## Data listing
++++
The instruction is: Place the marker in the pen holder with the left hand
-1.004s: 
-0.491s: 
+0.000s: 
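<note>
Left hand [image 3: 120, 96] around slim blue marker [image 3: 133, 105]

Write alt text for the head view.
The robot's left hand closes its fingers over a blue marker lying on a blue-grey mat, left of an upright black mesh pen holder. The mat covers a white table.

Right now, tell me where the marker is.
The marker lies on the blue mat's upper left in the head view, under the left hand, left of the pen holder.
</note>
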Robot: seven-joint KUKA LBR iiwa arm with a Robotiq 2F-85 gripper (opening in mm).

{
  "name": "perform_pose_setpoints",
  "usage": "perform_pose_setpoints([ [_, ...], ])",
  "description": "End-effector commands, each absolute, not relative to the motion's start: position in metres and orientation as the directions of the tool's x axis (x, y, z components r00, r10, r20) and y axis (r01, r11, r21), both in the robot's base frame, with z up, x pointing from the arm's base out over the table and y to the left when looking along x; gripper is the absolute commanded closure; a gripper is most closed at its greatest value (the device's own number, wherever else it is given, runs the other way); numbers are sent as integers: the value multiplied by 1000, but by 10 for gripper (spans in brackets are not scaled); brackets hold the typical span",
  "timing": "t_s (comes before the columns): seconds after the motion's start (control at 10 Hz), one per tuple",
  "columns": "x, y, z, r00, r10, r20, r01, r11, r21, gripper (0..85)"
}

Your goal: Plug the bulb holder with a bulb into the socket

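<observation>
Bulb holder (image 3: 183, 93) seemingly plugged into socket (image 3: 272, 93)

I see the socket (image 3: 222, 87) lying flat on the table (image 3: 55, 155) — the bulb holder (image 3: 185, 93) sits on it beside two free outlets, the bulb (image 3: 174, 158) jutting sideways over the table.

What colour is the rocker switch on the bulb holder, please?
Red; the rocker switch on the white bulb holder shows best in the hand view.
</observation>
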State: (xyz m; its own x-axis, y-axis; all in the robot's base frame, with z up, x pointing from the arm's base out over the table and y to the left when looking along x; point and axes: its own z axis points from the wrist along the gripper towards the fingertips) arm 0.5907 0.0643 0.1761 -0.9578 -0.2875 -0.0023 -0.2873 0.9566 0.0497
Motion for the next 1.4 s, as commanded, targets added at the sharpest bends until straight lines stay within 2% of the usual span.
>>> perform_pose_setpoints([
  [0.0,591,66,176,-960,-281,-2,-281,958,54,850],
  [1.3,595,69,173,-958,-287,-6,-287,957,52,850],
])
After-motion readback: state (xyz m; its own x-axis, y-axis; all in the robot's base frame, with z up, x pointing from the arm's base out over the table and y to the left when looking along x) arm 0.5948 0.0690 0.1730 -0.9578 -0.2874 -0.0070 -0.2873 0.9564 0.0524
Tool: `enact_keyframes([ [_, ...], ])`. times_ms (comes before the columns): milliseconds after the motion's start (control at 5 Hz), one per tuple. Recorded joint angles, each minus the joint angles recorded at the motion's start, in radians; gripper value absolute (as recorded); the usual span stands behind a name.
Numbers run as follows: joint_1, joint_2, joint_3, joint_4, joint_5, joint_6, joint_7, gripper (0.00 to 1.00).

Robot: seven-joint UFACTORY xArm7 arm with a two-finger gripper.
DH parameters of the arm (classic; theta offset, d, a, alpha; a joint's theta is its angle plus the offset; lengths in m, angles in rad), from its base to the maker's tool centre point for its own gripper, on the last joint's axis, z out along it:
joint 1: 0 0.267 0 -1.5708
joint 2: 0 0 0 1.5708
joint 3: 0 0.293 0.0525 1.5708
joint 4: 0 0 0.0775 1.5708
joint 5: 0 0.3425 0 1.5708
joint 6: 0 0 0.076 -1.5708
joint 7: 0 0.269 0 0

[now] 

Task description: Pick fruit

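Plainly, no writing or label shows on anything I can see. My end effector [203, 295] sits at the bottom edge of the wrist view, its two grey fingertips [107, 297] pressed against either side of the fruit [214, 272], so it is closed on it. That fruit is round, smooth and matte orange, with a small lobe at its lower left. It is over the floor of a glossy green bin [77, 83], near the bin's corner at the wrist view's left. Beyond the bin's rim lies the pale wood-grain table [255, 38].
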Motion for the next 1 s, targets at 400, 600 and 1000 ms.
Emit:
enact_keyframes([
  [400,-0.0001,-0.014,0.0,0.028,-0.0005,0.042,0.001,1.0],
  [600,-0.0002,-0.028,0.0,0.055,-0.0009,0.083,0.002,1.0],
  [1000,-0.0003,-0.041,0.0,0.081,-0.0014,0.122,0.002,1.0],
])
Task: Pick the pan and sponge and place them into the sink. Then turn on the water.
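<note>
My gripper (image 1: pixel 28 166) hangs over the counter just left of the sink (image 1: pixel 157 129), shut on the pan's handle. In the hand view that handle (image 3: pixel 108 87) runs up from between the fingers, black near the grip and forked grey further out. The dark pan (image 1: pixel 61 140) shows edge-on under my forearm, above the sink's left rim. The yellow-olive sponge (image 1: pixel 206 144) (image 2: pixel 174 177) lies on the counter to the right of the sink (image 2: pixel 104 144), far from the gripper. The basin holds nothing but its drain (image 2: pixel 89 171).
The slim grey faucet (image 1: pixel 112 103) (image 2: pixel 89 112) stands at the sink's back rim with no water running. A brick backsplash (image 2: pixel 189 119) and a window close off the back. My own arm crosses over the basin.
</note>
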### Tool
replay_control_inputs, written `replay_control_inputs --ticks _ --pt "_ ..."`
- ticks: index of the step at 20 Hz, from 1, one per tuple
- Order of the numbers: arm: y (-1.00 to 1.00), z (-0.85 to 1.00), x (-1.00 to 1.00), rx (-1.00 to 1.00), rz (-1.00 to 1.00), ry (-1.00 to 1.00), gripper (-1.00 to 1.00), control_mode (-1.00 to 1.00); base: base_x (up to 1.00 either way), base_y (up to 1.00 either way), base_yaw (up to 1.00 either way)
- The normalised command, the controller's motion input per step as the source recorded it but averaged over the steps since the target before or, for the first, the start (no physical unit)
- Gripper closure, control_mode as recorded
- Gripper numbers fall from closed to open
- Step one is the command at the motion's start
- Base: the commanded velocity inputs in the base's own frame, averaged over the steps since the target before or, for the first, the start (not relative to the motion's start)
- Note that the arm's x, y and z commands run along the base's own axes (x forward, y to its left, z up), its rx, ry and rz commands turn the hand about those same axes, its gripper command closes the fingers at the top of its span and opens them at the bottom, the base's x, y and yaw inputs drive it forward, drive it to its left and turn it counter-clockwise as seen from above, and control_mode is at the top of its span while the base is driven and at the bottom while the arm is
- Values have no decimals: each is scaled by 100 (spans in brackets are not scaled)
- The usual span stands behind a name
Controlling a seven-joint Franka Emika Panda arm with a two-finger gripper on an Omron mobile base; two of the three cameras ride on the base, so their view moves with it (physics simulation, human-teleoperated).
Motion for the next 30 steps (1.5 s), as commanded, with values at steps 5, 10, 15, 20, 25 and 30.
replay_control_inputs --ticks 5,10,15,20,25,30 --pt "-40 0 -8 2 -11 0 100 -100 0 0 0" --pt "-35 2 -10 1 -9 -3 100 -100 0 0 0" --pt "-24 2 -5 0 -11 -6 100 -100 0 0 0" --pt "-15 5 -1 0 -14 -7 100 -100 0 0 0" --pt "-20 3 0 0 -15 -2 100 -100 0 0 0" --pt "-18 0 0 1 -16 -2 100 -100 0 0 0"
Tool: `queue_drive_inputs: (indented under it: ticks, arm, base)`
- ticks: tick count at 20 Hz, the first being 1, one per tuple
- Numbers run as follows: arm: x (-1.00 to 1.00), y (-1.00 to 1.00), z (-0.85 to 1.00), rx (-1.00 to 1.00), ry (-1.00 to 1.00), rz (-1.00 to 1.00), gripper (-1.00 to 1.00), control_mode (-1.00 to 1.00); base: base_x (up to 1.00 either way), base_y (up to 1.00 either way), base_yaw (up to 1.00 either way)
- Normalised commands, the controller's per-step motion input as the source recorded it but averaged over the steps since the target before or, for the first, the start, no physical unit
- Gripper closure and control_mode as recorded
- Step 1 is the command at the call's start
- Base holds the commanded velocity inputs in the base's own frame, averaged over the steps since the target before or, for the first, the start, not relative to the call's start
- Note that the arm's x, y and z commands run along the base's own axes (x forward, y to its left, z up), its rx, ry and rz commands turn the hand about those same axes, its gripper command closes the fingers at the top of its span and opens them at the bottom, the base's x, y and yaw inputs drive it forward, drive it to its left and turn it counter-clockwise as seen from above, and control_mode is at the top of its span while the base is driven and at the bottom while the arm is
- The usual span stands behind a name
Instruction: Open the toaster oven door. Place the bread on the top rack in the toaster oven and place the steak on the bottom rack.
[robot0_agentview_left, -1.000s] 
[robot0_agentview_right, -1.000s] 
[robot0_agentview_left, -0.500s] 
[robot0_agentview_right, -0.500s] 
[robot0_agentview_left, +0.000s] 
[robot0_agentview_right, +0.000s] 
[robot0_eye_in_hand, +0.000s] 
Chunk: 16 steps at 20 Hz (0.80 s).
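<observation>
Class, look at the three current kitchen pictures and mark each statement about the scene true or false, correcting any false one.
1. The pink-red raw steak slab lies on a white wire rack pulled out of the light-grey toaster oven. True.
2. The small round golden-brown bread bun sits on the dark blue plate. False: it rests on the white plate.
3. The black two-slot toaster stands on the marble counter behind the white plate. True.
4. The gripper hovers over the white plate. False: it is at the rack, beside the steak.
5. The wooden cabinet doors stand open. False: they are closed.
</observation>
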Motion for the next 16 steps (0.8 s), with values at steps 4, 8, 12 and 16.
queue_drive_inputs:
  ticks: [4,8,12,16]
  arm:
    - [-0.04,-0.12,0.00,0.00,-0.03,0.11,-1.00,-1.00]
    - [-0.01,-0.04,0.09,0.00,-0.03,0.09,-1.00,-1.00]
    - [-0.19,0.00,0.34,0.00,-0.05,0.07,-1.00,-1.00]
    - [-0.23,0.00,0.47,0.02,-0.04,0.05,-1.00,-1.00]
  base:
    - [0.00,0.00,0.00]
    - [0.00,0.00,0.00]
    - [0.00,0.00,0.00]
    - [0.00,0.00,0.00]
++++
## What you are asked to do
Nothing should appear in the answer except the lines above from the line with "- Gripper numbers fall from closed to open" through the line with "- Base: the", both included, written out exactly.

## Task answer
- Gripper numbers fall from closed to open
- Step one is the command at the motion's start
- Base: the commanded velocity inputs in the base's own frame, averaged over the steps since the target before or, for the first, the start (not relative to the motion's start)

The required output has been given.